6 ways to make your FCA application go wrong
- Posted on: 13 November 2018
Navigating your way through an application to be authorised by the Financial Conduct Authority can be hazardous. It can seem complicated, especially if you’re a crypto asset entrepreneur or technologist who’s not that familiar with the FCA’s processes.
If you prepare well and think carefully about it you can mitigate most of the hazards easily enough.
But here are some of the things that can make your application go wrong.
1. You don’t really know your business model
It sounds obvious, but the starting point is to really understand your business model. It’s surprising how often people seeking authorisation don’t actually have a clear idea of the products and services they want to offer and which customers they want to offer them to. It’s a prerequisite. And the business model needs to pass the ‘sniff test’: does it make intuitive sense at a high level to someone not expert in crypto as an asset class, or a layman? If it does, it might make sense to the regulator too.
2. You don’t have the right people on the board
You need to have a board of directors that’s both sufficiently broad – and contains the right skills – to enable it to challenge and direct the business in an effective and accountable way. If you’re setting up a crypto business but your board directors only have expertise in say, construction and healthcare services, and they don’t know anything about regulation, it’s not going to fly with the FCA. They want to see the right expertise and experience on the board.
3. Your technology and tech governance isn’t fit for purpose
You may need new technology that you hadn’t originally planned. And you will probably need better governance over your technology than you imagined would be necessary. Not just data protection and cyber security but wider governance over tech resourcing, development and release processes, production oversight and data control. New FCA applications sometimes neglect this area.
4. Your business is effectively managed from outside the UK
The ‘mind and management’ of your business (called ‘mind of management’ by some) needs to be in the UK. Your business has to be located and effectively managed here. There are some very specific requirements, e.g. around board meetings taking place in the UK, and board directors and certain officials being UK residents. But basically you have to demonstrate that your business is substantively located in the UK. This is not always well-understood by business owner based overseas.
5. You haven’t got the right resources in place to start operating
Aside from board membership, technology and tech governance, you also need to make sure you have got your staff and control processes established ready to start operating on day one. You need to be ready, willing and organised. Some people don’t quite believe they will get authorised, so don’t get themselves prepared to begin operations almost instantly. If you aren’t, the approval won’t happen.

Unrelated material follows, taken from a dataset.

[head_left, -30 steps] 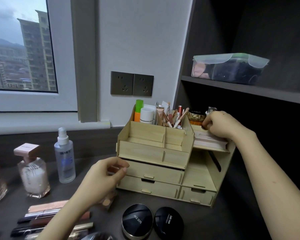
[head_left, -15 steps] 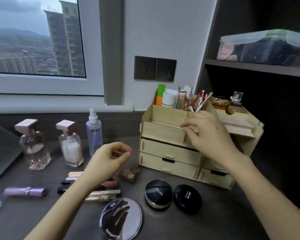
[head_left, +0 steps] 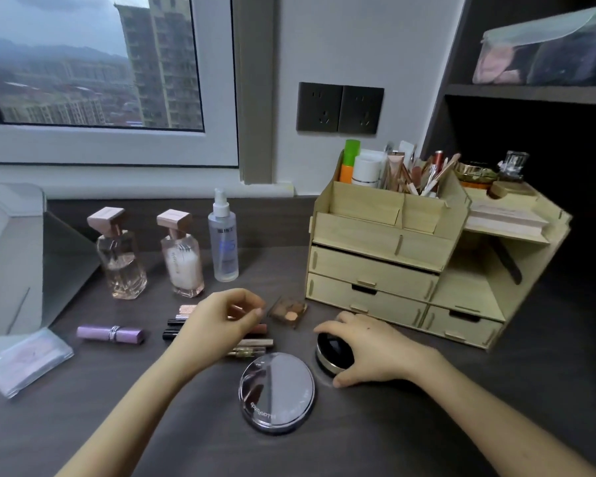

6. You don’t appreciate the regulatory capital needs of your business
Finally – a technical topic but that is vital to your application – you need to have a good appreciation of how much regulatory capital you will need for your business; then make arrangements to actually get it paid in before you start. There are different capital rules for different types of business. You need to understand which one applies to you and the financial implications of that.
Taking specialist advice on capital and the other topics mentioned in this note could save you a lot of cost, inconvenience and heartache later.